Parce qu'il n'y avait pas eu de retour des États-Unis concernant l'état des négociations autour des tarifs à la fin juillet 2025, elle avait été notamment priée par le ministère de l'Économie et le secrétariat d'État à l'économie de prendre contact d'elle-même, car: «la date limite approchait».
On lui avait confié la tâche de découvrir ce que le président américain avait l'intention de faire, «mais je ne savais pas ce qu'il pensait, et c'était évidemment un risque». Trump avait rapidement «balayé l'accord de la table» auquel la Suisse avait déjà consenti. Peu de temps après, il avait imposé les tarifs punitifs de 39%.

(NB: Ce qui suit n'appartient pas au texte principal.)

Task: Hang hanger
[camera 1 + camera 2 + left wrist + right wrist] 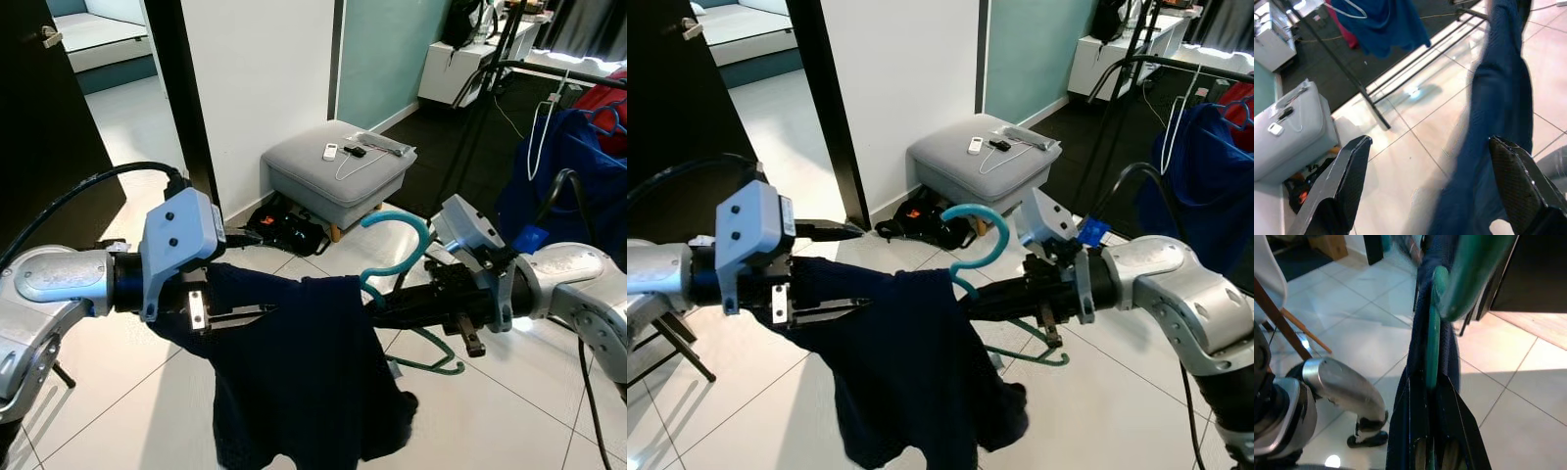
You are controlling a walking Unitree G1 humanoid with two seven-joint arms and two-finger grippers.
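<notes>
- The right tool (377, 305) reaches in from the right, its two black fingers pressed together on the green hanger (397, 257) — in the right wrist view the green bar (1431, 352) runs straight between them, with dark cloth pinched alongside.
- The hanger's hook curls upward just above the right tool, while its lower wire loops down beneath the wrist, above the white tiled floor (147, 411).
- A dark navy garment (294, 372) is draped over the hanger and hangs down in the middle, between the two arms.
- The left tool (245, 276) comes in from the left with its fingers spread apart — one above the cloth's left edge, one lying on it. In the left wrist view both fingertips (1349, 181) stand wide with the cloth hanging near the one, not clamped.
- Far behind stands a grey ottoman (338, 171) with small items on top.
- At the far right a drying rack (509, 69) carries a blue garment (563, 166).
</notes>
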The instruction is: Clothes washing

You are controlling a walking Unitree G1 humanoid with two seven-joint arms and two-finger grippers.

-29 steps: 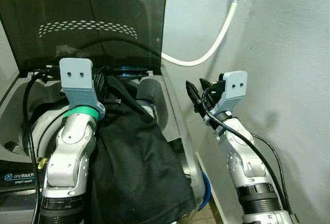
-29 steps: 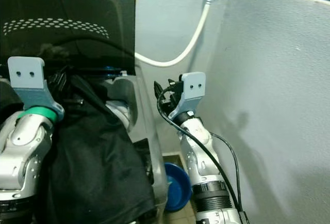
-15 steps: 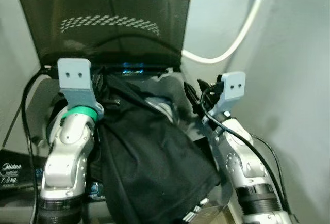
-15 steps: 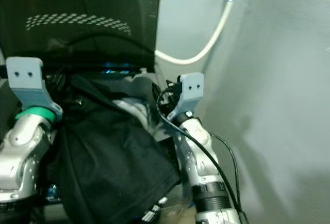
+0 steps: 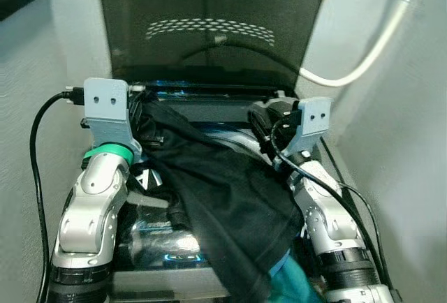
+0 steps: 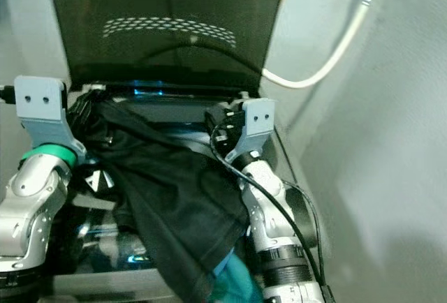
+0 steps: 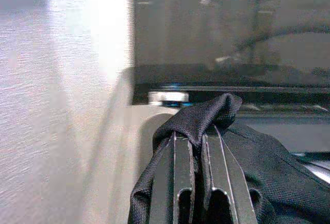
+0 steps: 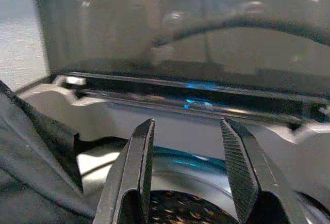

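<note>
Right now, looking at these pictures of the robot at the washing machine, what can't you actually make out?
- Inside the drum: in the eye views the black cloth garment drapes over the top-loading washing machine.
- The left claw: in its wrist view the garment wraps its tips.
- The white hose: the picture's top edge cuts it off.
- The teal item: cut off at the bottom edge.

No legible text, brand, number or sign found in any view. The control strip at the near edge of the washing machine [image 5: 160,244] shows blue-lit markings, too blurred and shaded to read. The dotted pattern on the raised dark lid [image 5: 209,24] forms no characters.
</note>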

À la question de savoir si elle ferait quelque chose différemment concernant le coup de téléphone décisif avec Trump, la conseillère fédérale du FDP répond: «Je n'avais pas le choix.»
Elle a souvent réfléchi à ce qui se serait passé si elle n'avait pas appelé Washington, selon Karin Keller-Sutter. Son constat: «On m'aurait critiquée, on aurait dit: Elle se croyait trop belle, elle n'a pas rempli sa mission.»
De ce point de vue, elle était «un peu piégée dans ce rôle présidentiel, j'en étais un peu victime».